- Task brief
From the first line of the listing below to the line with "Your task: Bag", print each line exactly, and nothing more. Leave out the pictures.

-=-=-

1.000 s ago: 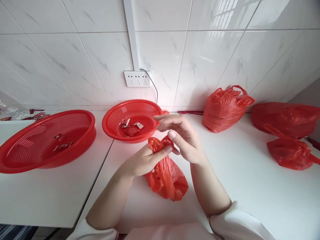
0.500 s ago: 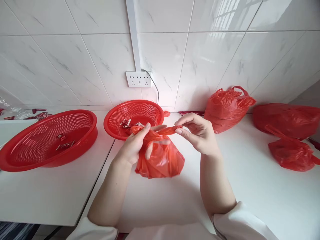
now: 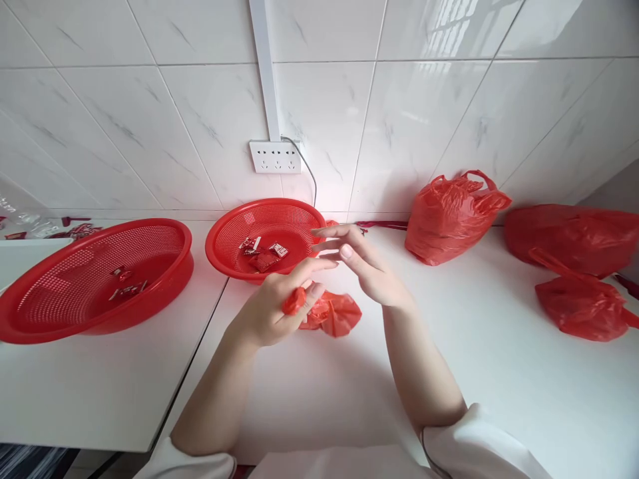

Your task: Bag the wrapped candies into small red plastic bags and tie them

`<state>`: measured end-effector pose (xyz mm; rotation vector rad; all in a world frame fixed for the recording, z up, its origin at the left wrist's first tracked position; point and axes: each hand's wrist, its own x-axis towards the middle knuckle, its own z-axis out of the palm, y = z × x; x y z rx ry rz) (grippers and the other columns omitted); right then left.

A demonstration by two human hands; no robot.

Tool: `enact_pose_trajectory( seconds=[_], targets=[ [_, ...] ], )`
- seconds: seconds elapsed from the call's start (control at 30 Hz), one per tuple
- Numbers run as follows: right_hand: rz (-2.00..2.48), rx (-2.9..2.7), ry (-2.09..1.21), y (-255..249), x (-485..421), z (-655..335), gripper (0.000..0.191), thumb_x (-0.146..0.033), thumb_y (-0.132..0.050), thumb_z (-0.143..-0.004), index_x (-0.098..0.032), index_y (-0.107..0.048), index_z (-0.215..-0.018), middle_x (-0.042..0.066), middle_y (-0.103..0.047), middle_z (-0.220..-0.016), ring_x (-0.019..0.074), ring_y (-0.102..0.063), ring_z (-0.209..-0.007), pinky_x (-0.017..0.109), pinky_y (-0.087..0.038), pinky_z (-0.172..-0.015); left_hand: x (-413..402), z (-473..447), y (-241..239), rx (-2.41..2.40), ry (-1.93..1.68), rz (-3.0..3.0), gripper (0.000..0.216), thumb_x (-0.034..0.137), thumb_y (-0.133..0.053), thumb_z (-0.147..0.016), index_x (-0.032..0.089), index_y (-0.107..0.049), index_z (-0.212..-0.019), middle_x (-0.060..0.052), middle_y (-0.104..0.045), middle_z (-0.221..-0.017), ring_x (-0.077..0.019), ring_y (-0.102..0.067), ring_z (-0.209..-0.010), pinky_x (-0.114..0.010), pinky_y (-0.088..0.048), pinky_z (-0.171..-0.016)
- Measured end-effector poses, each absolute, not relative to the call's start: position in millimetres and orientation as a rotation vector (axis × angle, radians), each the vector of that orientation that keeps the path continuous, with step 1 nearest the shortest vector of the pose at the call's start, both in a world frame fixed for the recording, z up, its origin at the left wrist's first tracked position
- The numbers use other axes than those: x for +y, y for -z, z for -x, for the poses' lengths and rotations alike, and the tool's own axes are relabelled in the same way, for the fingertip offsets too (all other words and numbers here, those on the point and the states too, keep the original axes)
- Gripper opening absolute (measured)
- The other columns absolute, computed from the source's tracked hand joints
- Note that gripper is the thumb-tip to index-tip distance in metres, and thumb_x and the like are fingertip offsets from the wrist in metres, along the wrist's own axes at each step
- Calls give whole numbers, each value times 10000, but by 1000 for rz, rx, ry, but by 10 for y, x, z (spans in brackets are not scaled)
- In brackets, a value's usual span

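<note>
A small red plastic bag (image 3: 333,313) is bunched up just above the white table, below my two hands. My left hand (image 3: 272,307) is closed on a twisted end of it, thumb and fingers pinching the red plastic. My right hand (image 3: 362,266) hovers right beside it with fingers stretched out and apart, touching nothing that I can see. Behind the hands stands a round red basket (image 3: 223,236) with a few wrapped sweets (image 3: 262,253) in it.
A larger red basket (image 3: 164,229) with a few sweets sits at the left on a second table. A tied red bag (image 3: 452,213) stands by the wall. Two more red bags (image 3: 569,236) (image 3: 582,306) lie at the right. A wall socket (image 3: 275,157) is above.
Half a second ago both hands pulled the bag's handles apart in the air. Now the bag is scrunched small and lower, held by the left hand alone, and the right hand has let go.
</note>
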<state>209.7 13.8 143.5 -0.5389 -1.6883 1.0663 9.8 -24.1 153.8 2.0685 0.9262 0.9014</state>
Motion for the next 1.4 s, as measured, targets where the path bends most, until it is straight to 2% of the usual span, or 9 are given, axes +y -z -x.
enact_pose_trajectory(
  seconds=[0.07,0.17,0.33,0.6,0.77,0.87,1.17,1.3,1.4],
  targets=[
    [501,-1710,-1205,-1401,161,-2010,319,-429,-424,-971,-245,-523,-1212,75,-542,-1270,195,-560,-1124,390,-452,-978,-227,-100,-1529,894,-986,-2356,322,253,-475,-937,233,-562,-1246,27,-650,-665,-113,-590,-533,-232,-489,-571],
    [391,-1765,-1394,-1367,171,-1945,407,-493,-359,-975,-234,-487,-1262,88,-583,-1217,204,-558,-1134,399,-452,-981,-168,-102,-1495,760,-1224,-2592,288,148,-513,-895,222,-614,-1155,-8,-714,-870,-111,-627,-628,-233,-514,-639],
    [421,-1830,-1358,-1365,163,-1963,549,-358,-672,-838,-257,-433,-1321,61,-595,-1123,180,-585,-990,346,-495,-868,-99,-94,-1466,743,-1535,-2592,309,64,-516,-880,217,-642,-1118,-27,-720,-994,-151,-681,-895,-261,-554,-805],
    [549,-1813,-1351,-1347,216,-2030,554,-294,-739,-774,-249,-482,-1263,17,-609,-940,166,-581,-868,320,-497,-768,21,-137,-1430,780,-1621,-2427,406,96,-454,-932,258,-570,-1285,-75,-644,-1227,-197,-609,-1115,-379,-533,-937],
    [577,-1749,-1342,-1321,261,-2048,269,-384,-626,-870,-197,-584,-1059,30,-613,-901,153,-579,-835,320,-488,-772,68,-173,-1396,731,-1522,-2380,430,120,-430,-950,255,-503,-1352,-88,-573,-1337,-213,-550,-1217,-416,-485,-1014],
    [617,-1683,-1267,-1293,304,-2032,216,-384,-621,-874,-181,-625,-945,31,-618,-873,147,-584,-812,330,-488,-792,79,-187,-1393,717,-1510,-2418,407,126,-413,-957,258,-519,-1327,-86,-516,-1393,-223,-476,-1296,-436,-438,-1063],
    [703,-1562,-1154,-1330,345,-2199,227,-382,-584,-898,-204,-695,-984,32,-658,-827,150,-619,-793,329,-503,-803,105,-21,-1385,1016,-1193,-2224,394,268,-369,-989,246,-457,-1372,-78,-613,-1087,-141,-636,-912,-318,-542,-835],
    [876,-1743,-1162,-1327,335,-2224,332,-473,-500,-924,-211,-653,-1060,56,-662,-998,166,-625,-846,342,-501,-786,102,-17,-1391,1040,-1072,-2149,371,319,-355,-993,248,-498,-1328,-43,-634,-968,-124,-643,-813,-295,-532,-803],
    [948,-1955,-1192,-1252,346,-2195,341,-471,-537,-903,-260,-604,-1162,53,-651,-1137,208,-605,-1030,380,-482,-873,103,-26,-1389,1030,-1040,-2142,365,329,-368,-988,246,-499,-1318,-41,-639,-972,-133,-643,-833,-294,-522,-814]
  ],
)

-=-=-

- Output of the exercise
1.000 s ago: 
0.500 s ago: 
now: 

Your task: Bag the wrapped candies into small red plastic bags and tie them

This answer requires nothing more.